Write out the data below in full. Keep it exact.

[THE DATA — start]

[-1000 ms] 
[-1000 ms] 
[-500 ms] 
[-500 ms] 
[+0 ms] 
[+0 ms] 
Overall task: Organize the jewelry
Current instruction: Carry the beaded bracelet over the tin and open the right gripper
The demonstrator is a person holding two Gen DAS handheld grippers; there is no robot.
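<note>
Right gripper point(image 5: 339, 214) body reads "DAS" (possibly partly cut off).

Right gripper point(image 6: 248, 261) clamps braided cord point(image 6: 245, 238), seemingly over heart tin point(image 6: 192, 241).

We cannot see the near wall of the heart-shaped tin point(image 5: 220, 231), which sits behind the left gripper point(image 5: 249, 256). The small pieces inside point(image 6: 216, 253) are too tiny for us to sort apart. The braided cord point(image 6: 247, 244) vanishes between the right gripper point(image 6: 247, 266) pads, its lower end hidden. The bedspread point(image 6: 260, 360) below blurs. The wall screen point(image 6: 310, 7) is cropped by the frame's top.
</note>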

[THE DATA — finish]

▶ **RESULT OF THIS EXERCISE**:
[-1000 ms] 
[-1000 ms] 
[-500 ms] 
[-500 ms] 
[+0 ms] 
[+0 ms] 
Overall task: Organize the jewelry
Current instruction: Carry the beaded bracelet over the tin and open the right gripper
The demonstrator is a person holding two Gen DAS handheld grippers; there is no robot.
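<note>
Right gripper point(image 5: 339, 214) body reads "DAS" (possibly partly cut off).

Right gripper point(image 6: 248, 261) clamps braided cord point(image 6: 245, 238), seemingly over heart tin point(image 6: 192, 241).

We cannot see the near wall of the heart-shaped tin point(image 5: 220, 231), which sits behind the left gripper point(image 5: 249, 256). The small pieces inside point(image 6: 216, 253) are too tiny for us to sort apart. The braided cord point(image 6: 247, 244) vanishes between the right gripper point(image 6: 247, 266) pads, its lower end hidden. The bedspread point(image 6: 260, 360) below blurs. The wall screen point(image 6: 310, 7) is cropped by the frame's top.
</note>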

The answer is finished.